Idiskeda
Making a blog related to my music and music-related stuff.
16.3.24
25.10.23
I forgot to mention this before
So, sometime around this week, I actually fixed something in my piano.
For context, in mid-2021, the damper/sustain pedal stopped working. I had no idea what it was, but I did hear and feel something come undone. At the time, I was actually hoping to save enough money to get an expert to fix it for us (and I guess maybe give the keys a little tuning), but clearly that never happened.

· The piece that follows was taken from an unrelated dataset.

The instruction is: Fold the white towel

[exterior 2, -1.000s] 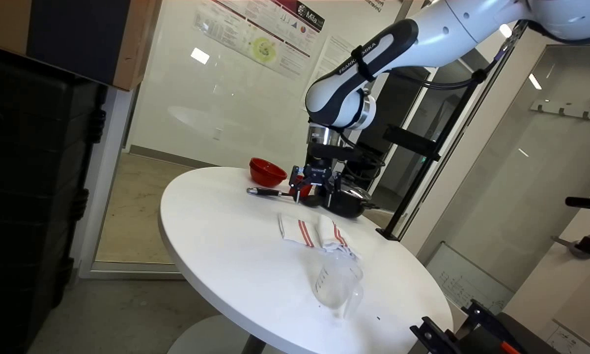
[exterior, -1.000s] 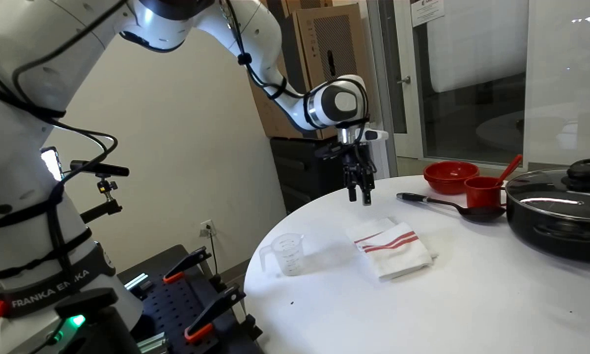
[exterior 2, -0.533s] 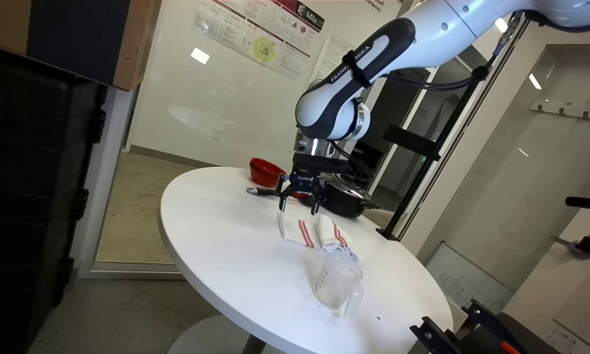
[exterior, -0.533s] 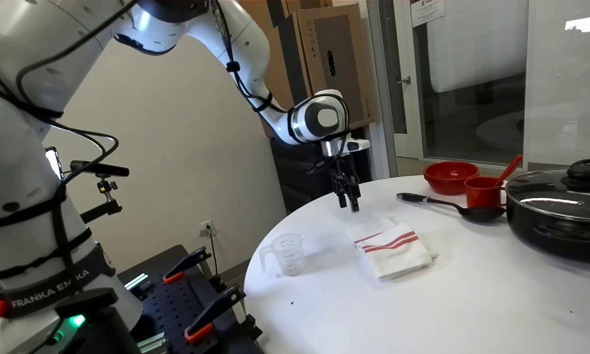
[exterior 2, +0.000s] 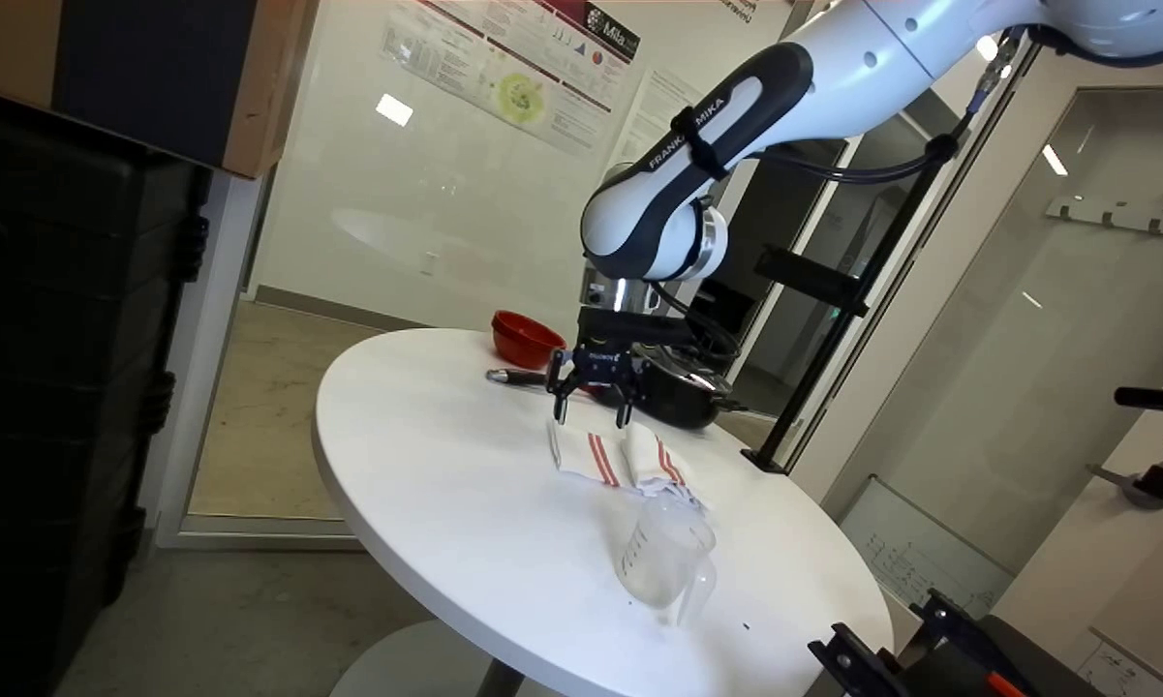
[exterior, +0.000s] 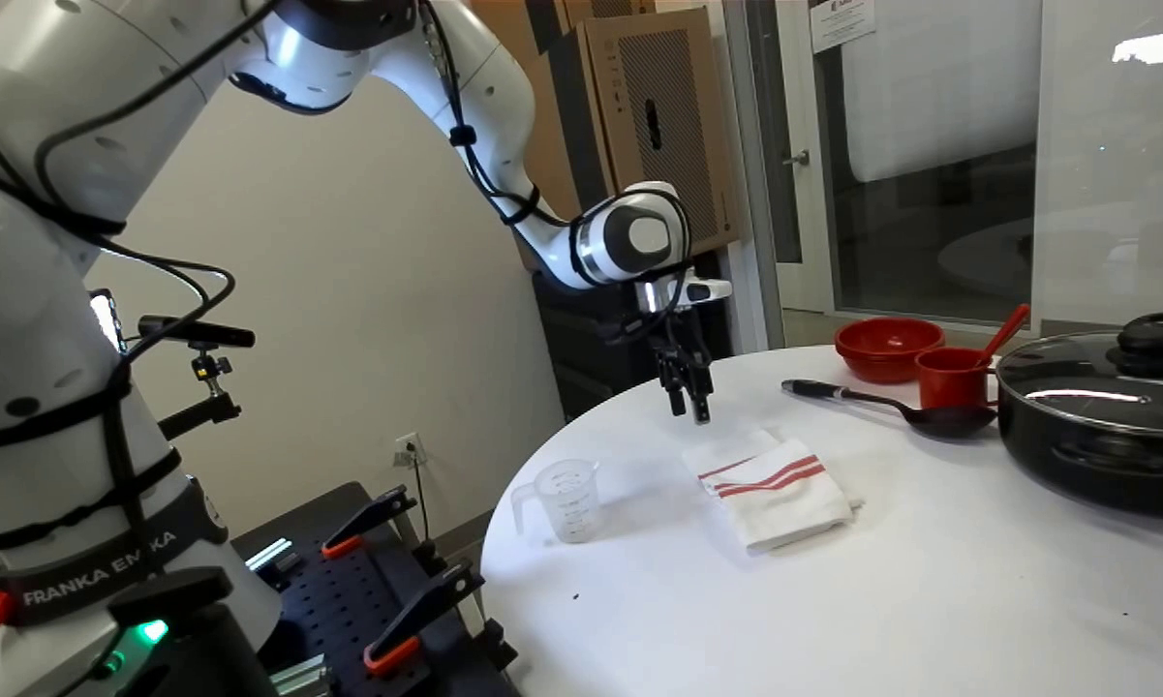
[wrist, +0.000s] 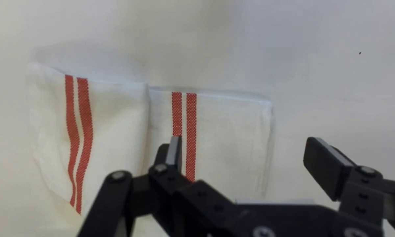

Skip a couple years later all the way to sometime last week. I was listening to an old recording of myself playing the piano, and really felt nostalgic to the time where I would just imporvise random crap. And a lot of it involved the damper pedal. And so, I went, "that's it! I'm going to see if there is actually a person that can fix all this!"

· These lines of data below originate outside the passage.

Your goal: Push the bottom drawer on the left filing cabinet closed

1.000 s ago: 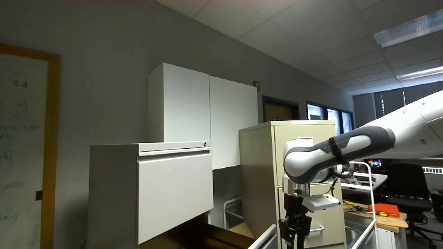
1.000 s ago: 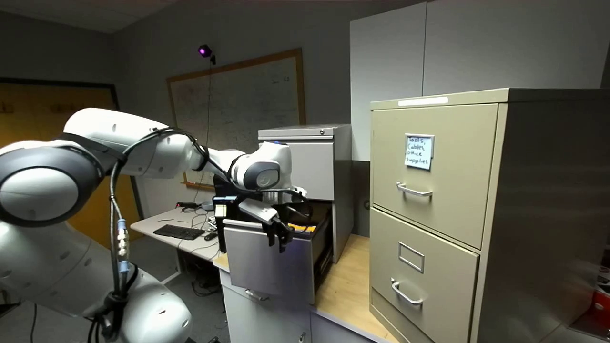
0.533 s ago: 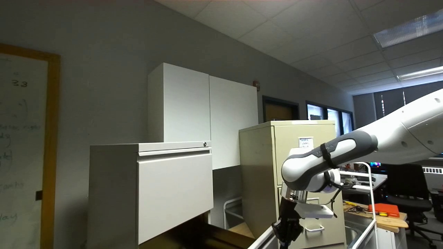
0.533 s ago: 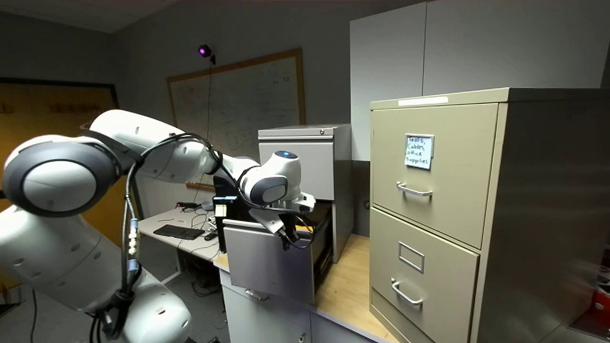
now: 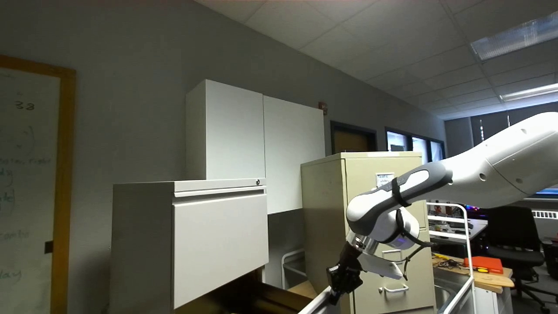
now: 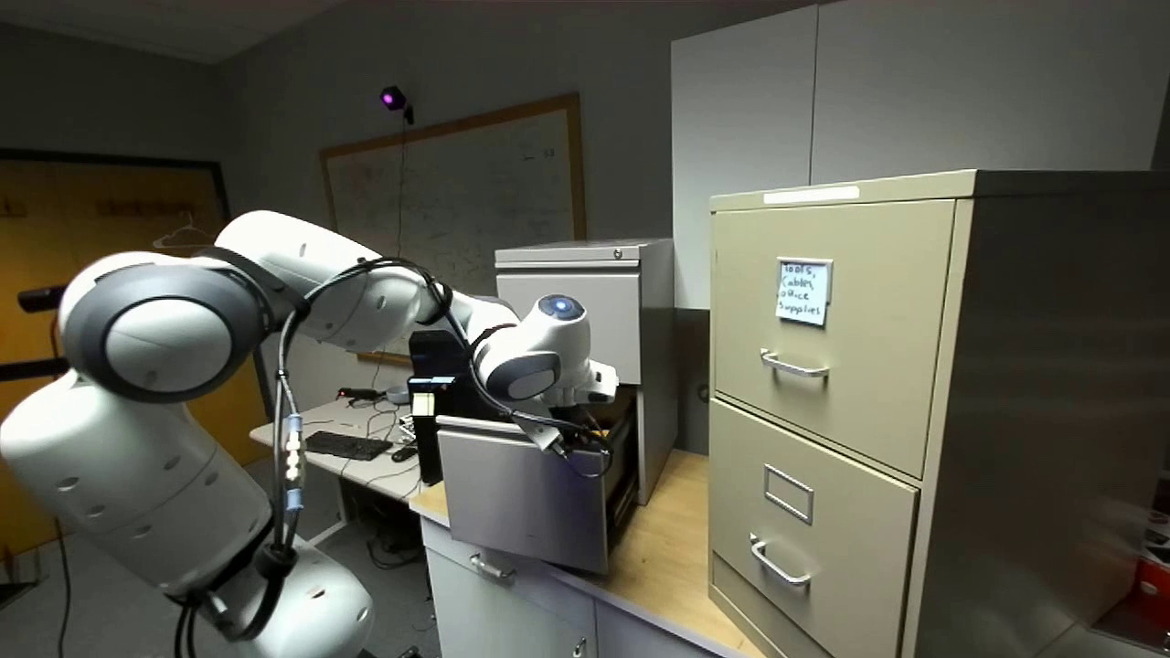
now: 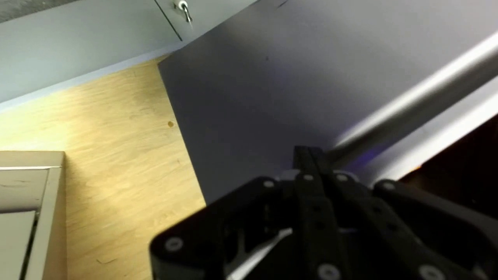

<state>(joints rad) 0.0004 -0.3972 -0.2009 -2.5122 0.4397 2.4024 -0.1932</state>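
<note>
The left filing cabinet (image 6: pixel 658 366) is light grey-white, its top drawer flush. Below that, the bottom drawer (image 6: pixel 526 503) stands well out, its plain face towards the arm. From above, the wrist view shows the drawer's face (image 7: pixel 264 89) and the pull strip along its top edge. My gripper (image 7: pixel 310 149) is shut with nothing between its fingertips, which lie against the drawer front just by that strip. An exterior view has the gripper (image 5: pixel 335 301) at the drawer's upper edge, tilted. In the other direction of view its fingers are hidden behind the wrist parts.
A beige cabinet (image 6: pixel 823 366) with handled drawers stands beside on the wooden counter (image 6: pixel 672 539). Its corner (image 7: pixel 54 217) shows in the wrist view. Handled cupboard doors (image 6: pixel 512 594) lie under the drawer. A desk with a keyboard (image 6: pixel 347 445) stands behind the arm.
My gripper has closed fully and come forward and tilted against the drawer front. The bottom drawer has slid slightly inward.
</note>
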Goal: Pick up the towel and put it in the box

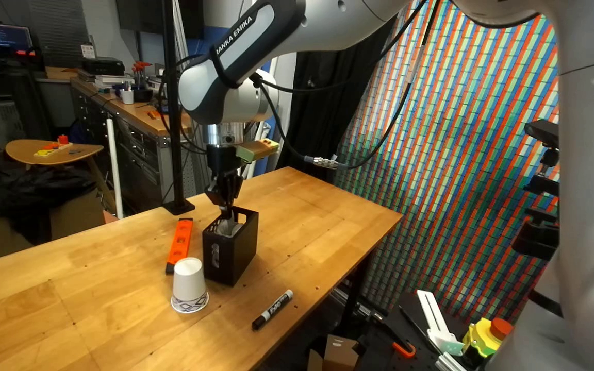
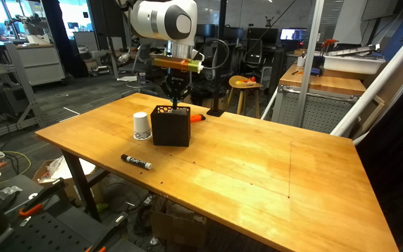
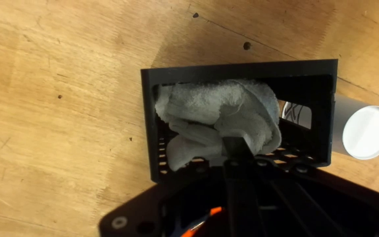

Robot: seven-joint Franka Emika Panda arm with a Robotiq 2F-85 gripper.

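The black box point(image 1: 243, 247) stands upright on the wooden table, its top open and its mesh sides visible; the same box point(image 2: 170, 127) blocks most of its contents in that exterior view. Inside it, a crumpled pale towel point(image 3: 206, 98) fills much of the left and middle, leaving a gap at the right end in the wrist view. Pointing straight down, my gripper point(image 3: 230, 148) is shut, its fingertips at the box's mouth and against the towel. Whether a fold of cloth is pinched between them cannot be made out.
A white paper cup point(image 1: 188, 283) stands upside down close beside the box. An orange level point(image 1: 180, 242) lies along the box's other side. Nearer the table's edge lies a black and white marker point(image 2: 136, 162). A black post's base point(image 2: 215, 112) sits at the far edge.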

I looked up my issue on the internet, came across some YouTube videos and I learned that you could just... OPEN the lower-front of the piano like that. And after a while of trial and error and trying to find the right video that matched my issue...

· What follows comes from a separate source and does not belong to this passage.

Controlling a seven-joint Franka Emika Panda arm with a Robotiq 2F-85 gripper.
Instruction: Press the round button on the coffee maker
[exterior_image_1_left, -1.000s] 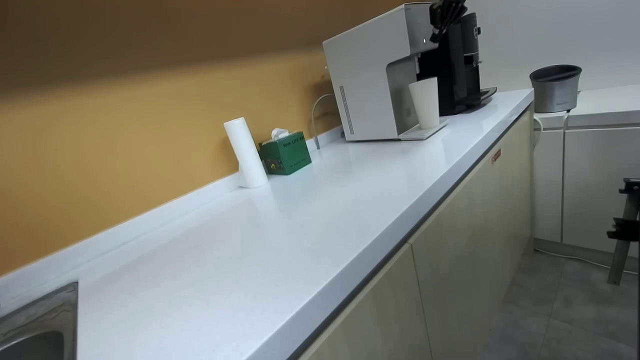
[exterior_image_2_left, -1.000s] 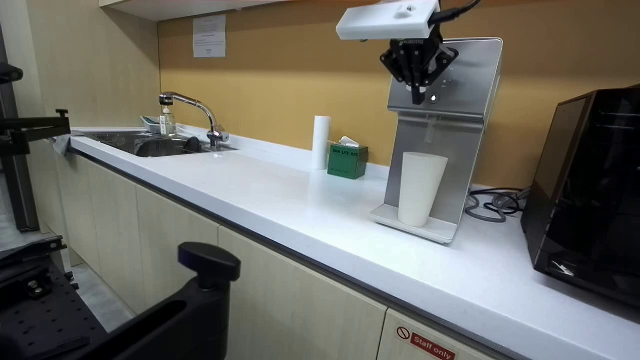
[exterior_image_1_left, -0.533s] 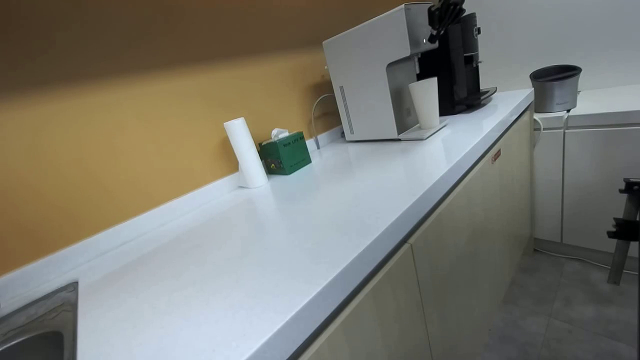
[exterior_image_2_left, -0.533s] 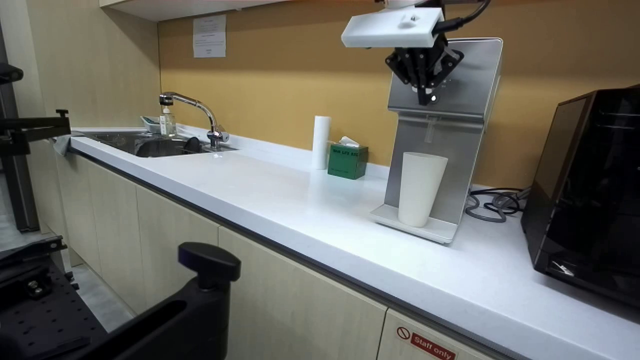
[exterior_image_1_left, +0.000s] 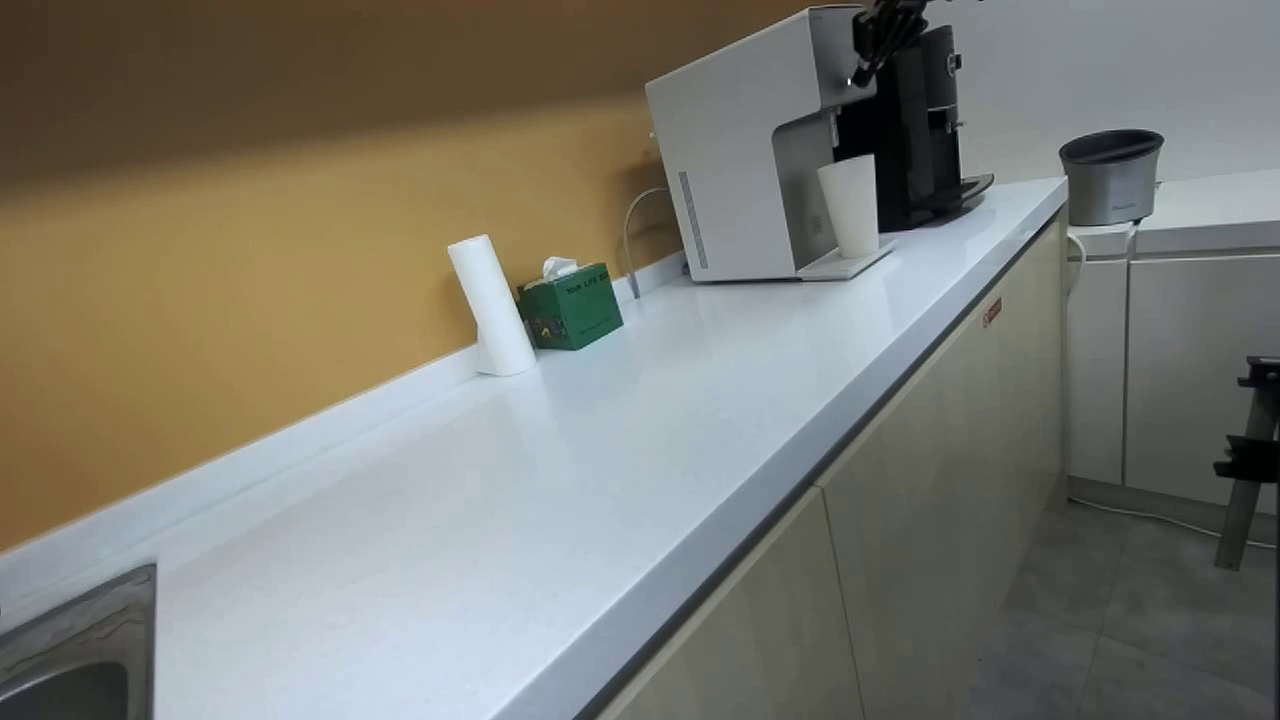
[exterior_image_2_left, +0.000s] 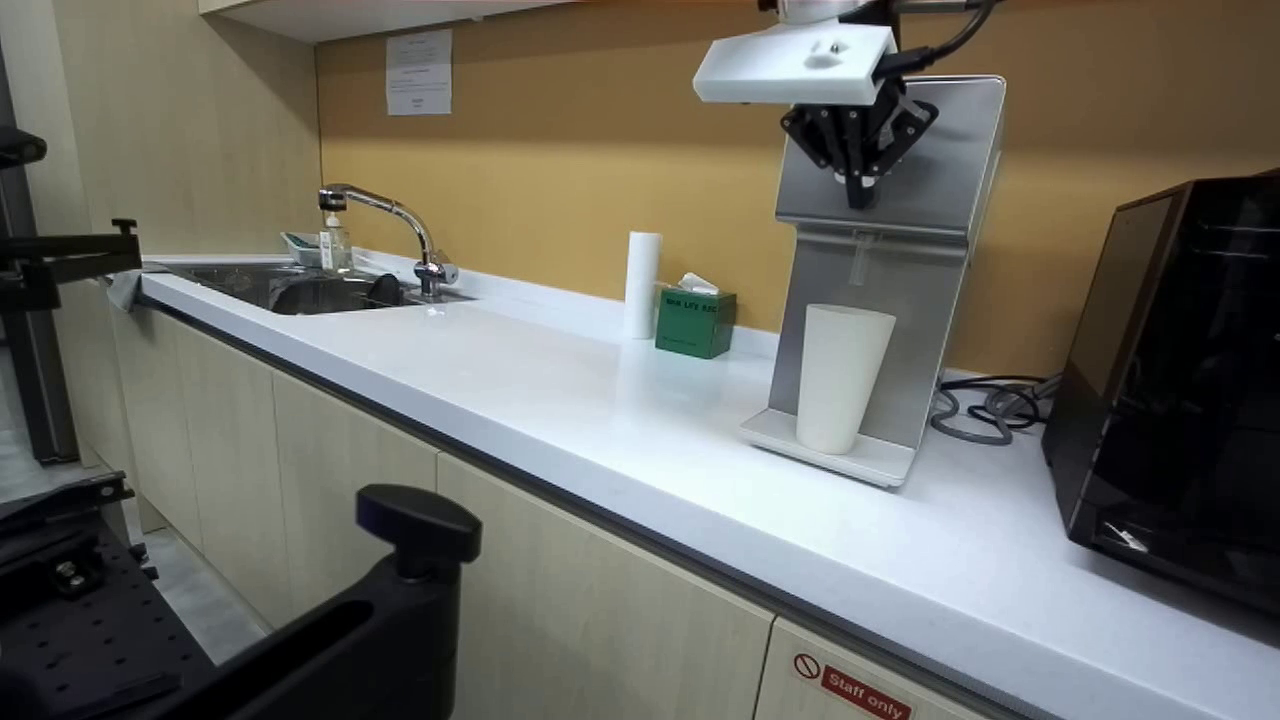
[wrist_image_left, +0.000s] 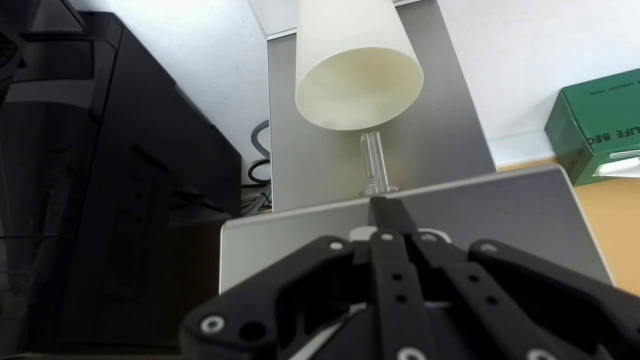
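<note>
On the worktop (exterior_image_2_left: 580, 400), in an exterior view, the silver coffee maker (exterior_image_2_left: 910, 285) is placed w/ a white cup (exterior_image_2_left: 845, 380) stood on its base tray (exterior_image_2_left: 885, 463), under the spout (exterior_image_2_left: 861, 258). Above the cup, the end effector (exterior_image_2_left: 860, 192) is held pointing down before the upper panel (exterior_image_2_left: 955, 150); its fingers (exterior_image_2_left: 857, 194) are pressed together, w/ nothing seen btwn them. Lower-mid. panel is covered by the fingers, so the round button can't be made out there, and contact can't be told. To the R. a blk appliance (exterior_image_2_left: 1190, 390) is seen, w/ cables (exterior_image_2_left: 1008, 404) btwn. Nr. the wall (exterior_image_2_left: 540, 170), a green tissue box (exterior_image_2_left: 695, 322) and a paper roll (exterior_image_2_left: 642, 288) are set side by side, w/ a sink (exterior_image_2_left: 320, 296) well beyond.

In an exterior view, a grey container (exterior_image_1_left: 1112, 193) is shown on a white cabinet (exterior_image_1_left: 1195, 360), past the worktop's end; the end effector is partly cut off by the top edge, its fingers nr. the coffee maker's front.

In the wrist view, the closed fingers are seen overlapping the upper panel, tips at its lower edge. Beyond them the clear spout and the cup's mouth are seen; the blk appliance and green tissue box are shown at opposite sides.
</note>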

It just turned out that all I needed to to was tighten the key screwed to the pedal and the lever. I've never felt so happy and also proud of myself!
WE ARE SO BACK!!!
22.9.23
28.6.23
AW YEAH
By SOME miracle, I’m not doing all that bad!
I’ve made it up to bar 6 and can play up to bar 4 with barely any *BAD* stumbles
29.5.23
Learning a new piece
9.2.23
A more blog-worthy post about how I currently feel about piano
I've learned piano for almost a decade. And then I stopped. But, even at my best performance, it was as if I only learned to play for a maximum of five years. It has been almost four years since my last piano lesson and I've only been getting worse. But I love the piano. And I know that all I've ever done was suck at playing piano. I want to get better. I can't let this aspect of my life go to waste, especially if all I'm doing is getting worse. I'm mad. Just thinking about what I'm doing right now makes me angry and disappointed. I've reached the point where even listening to piano pieces puts a hole in my heart. So I'm going to get better. I want to enjoy listening to piano pieces again. I don't want to associate the piano with any kind of hate towards anything or myself anymore. I'm going to practice every day, no matter what.